Broderick opent Partners met het “titelnummer”, eigenlijk een gedicht dat hij schreef volgens de regels van de dobbelsteen. Het vormt een intrigerende prelude, maar ook niet meer dan dat. De volgende vijf stukken laat hij enkel de muziek spreken. Na met “In A Landscape” zijn beginselverklaring voor deze plaat te hebben afgeleverd, gaat hij vervolgens aan de slag met de erfenis van zijn grote voorbeeld. Daarbij klinkt hij echter nooit als een kopie of doorslagje van Cage en steekt hij genoeg eigenheid in de stukken om het geluid en de compositietechnieken naar zijn hand te zetten. In zijn nummers is sowieso ook meer emotie te vinden dan in de muziek van Cage, Philip Glass of Erik Satie. En hoewel de piano overal de basis vormt, voegt Broderick toch overal nog subtiel toetsen toe.
In “Carried” is dat bijvoorbeeld een wazige zangpartij die, in combinatie met de zachte pianotoetsen, de melancholie zachtjes doet binnensluipen. Het door het rollen van de dobbelstenen tot stand gekomen “Under The Bridge” is dan weer heel kaal, maar het spel met stiltes en uitgestelde noten, aangevuld met wat galm hier en daar, zorgt wel voor een knappe spanningsboog. “Conspiraling” doet met zijn rollende piano in de verte zelfs wat aan Keith Jarrett denken, hoezeer hun werelden voor de rest ook uit elkaar liggen. En ook hier word je automatisch meegezogen in de emotionele pianopartij van Broderick, die langzaam naar een hoogtepunt toewerkt waar hij zichzelf laat gaan op zijn toetsen.
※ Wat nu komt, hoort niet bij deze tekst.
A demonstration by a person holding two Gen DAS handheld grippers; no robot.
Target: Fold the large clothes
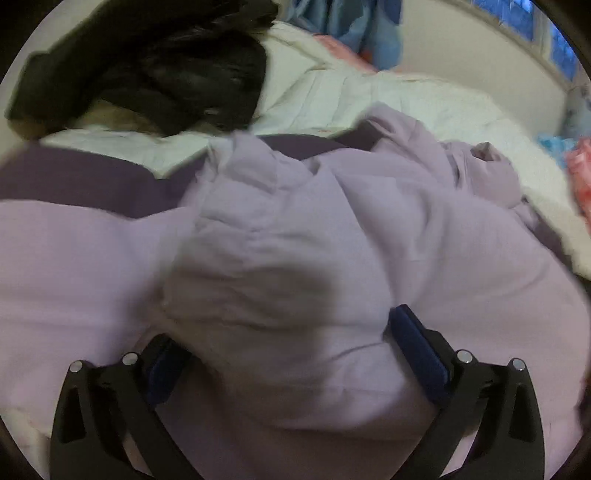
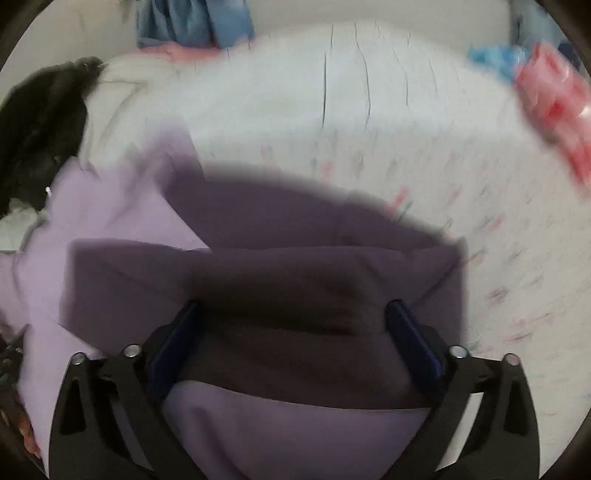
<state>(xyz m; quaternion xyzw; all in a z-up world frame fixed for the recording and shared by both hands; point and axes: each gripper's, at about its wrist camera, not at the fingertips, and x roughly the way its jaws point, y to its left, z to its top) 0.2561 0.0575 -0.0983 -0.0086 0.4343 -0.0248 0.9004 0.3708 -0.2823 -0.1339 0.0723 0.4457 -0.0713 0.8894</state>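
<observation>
A large lilac padded coat (image 1: 295, 229) with a dark purple lining (image 1: 74, 181) lies spread on a white bed. My left gripper (image 1: 288, 332) is open, its jaws wide apart around a puffy fold of the lilac coat; the left finger is partly hidden by fabric. In the right wrist view the coat's lilac shell (image 2: 110, 206) lies to the left and its dark purple lining (image 2: 295, 258) fills the middle. My right gripper (image 2: 291, 325) is open, jaws wide apart, pressed close over the purple lining.
A black furry garment (image 1: 147, 74) lies at the back left of the bed and shows in the right wrist view (image 2: 40, 122) too. Blue cloth (image 2: 192, 22) hangs at the back. Pink and blue items (image 2: 550, 107) lie at the right. The white quilt (image 2: 369, 110) stretches beyond the coat.
</observation>
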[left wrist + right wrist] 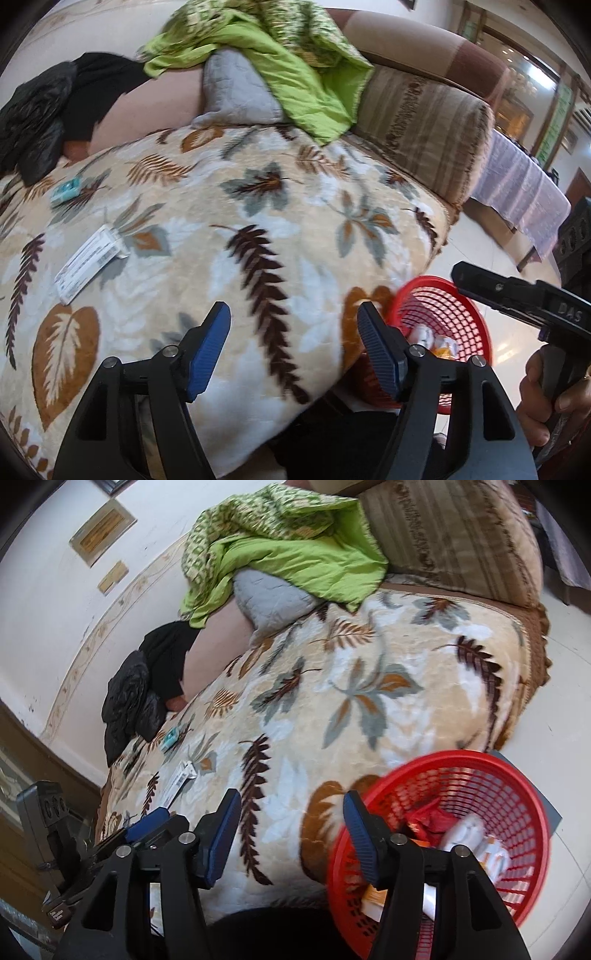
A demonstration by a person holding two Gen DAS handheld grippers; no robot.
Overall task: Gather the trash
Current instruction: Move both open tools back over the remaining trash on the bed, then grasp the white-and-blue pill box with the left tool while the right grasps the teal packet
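Observation:
A red mesh basket (480,786) stands on the floor by the sofa's front, with several wrappers inside; it also shows in the left wrist view (436,299). A white flat packet (88,260) and a small teal packet (65,192) lie on the leaf-patterned blanket (258,236) at the left; both show in the right wrist view, the white packet (180,779) and the teal packet (170,738). My left gripper (293,347) is open and empty above the blanket's front. My right gripper (291,834) is open and empty, beside the basket's rim.
A green quilt (280,62), a grey pillow (236,92) and black clothing (40,110) lie at the sofa's back. A brown striped armrest (424,122) is at the right. A cloth-covered table (524,192) stands beyond on the tiled floor.

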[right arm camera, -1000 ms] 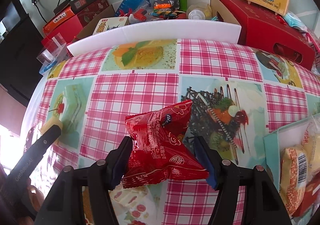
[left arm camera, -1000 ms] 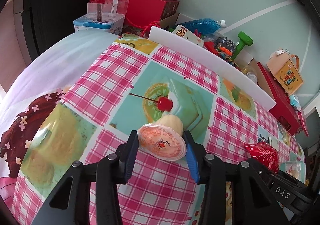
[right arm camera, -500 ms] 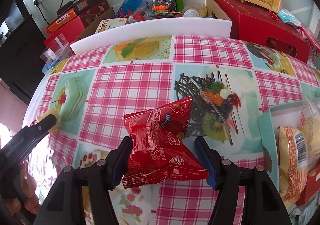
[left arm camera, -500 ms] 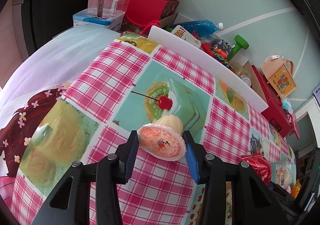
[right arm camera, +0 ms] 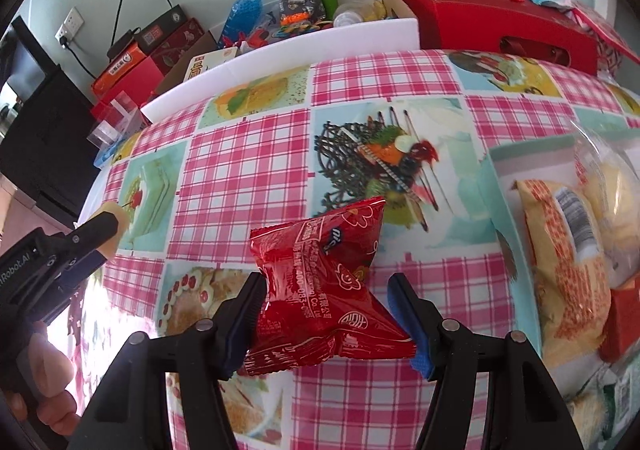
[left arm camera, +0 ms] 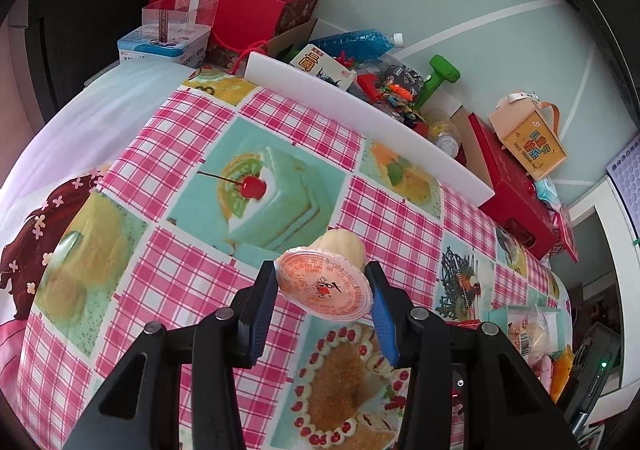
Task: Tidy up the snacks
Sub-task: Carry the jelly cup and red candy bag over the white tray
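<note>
One small jelly cup with an orange foil lid (left arm camera: 323,287), cream-coloured body: lying tilted in the left gripper (left arm camera: 323,304), lid facing the camera, long axis pointing away; jaws standing narrow, pressing its rim on both sides, above the pink checked worktop cloth (left arm camera: 192,282).

One red crinkled foil snack packet (right arm camera: 324,286): sitting pinched in the right gripper (right arm camera: 328,316), jaws partly open around it, long axis running upward and rightward.

Right view alone is showing two wrapped yellow-orange snack bags (right arm camera: 568,270) in a pale blue-green box (right arm camera: 496,185), plus a hand (right arm camera: 44,382) gripping the left tool. One green dumbbell (left arm camera: 438,79) is lying behind the white foam board (left arm camera: 360,121).
</note>
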A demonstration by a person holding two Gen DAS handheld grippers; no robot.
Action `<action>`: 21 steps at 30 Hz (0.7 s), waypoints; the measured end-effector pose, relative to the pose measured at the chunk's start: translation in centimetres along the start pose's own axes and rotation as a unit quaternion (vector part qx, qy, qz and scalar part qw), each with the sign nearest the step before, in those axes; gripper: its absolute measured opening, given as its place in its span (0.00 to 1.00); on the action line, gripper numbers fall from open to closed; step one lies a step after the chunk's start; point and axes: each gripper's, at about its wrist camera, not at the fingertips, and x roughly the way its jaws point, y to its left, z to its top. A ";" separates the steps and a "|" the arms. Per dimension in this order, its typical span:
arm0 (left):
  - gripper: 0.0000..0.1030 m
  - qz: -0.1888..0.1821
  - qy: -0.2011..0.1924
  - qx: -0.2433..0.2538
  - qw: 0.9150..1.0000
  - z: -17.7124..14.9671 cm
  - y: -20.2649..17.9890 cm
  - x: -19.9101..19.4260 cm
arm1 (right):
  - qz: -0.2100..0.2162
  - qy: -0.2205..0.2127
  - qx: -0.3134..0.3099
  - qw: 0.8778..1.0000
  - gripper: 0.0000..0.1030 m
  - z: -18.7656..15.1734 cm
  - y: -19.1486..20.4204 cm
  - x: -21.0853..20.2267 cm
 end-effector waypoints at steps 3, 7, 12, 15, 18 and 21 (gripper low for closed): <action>0.45 0.001 -0.004 0.011 1.000 -0.1 -1.2 -0.8 | 0.002 -0.002 0.009 1.000 0.64 -0.7 -1.4 -1.2; 0.45 -0.005 -0.011 0.028 1.000 -0.3 -3.0 -2.1 | 0.006 -0.010 0.022 1.000 0.64 -1.0 -2.5 -2.9; 0.45 -0.011 -0.022 0.047 0.999 -0.8 -5.3 -4.0 | 0.007 -0.033 0.024 0.999 0.64 -0.9 -2.2 -5.3; 0.44 -0.017 -0.029 0.060 0.998 -1.2 -6.6 -5.1 | 0.004 -0.043 0.030 0.999 0.64 -1.0 -2.5 -6.4; 0.45 -0.025 -0.037 0.072 0.996 -1.6 -7.8 -6.0 | 0.002 -0.051 0.037 0.998 0.64 -1.1 -2.8 -7.3; 0.45 -0.030 -0.040 0.081 0.995 -2.0 -8.9 -6.7 | -0.003 -0.060 0.042 0.997 0.64 -1.3 -3.2 -8.2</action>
“Up Niek Mountain” springt er in dit geheel het minste uit, maar dat wordt snel opgevangen door de mooie cover “Sometimes”. Daar haalt Broderick zijn kenmerkende stem toch nog boven om zachtjes de liefde te bezingen. En zo sluit hij een album af dat tegelijk een waardig eerbetoon als een prachtige persoonlijke compositie is. Hoe goed Broderick ook mooie liedjes kan schrijven, het best blijft hij toch als hij buiten de lijntjes van de popmuziek kleurt. Dit maakt deze Partners een waardige toevoeging aan zijn al indrukwekkend oeuvre en een plaat die hem weer op de juiste koers brengt.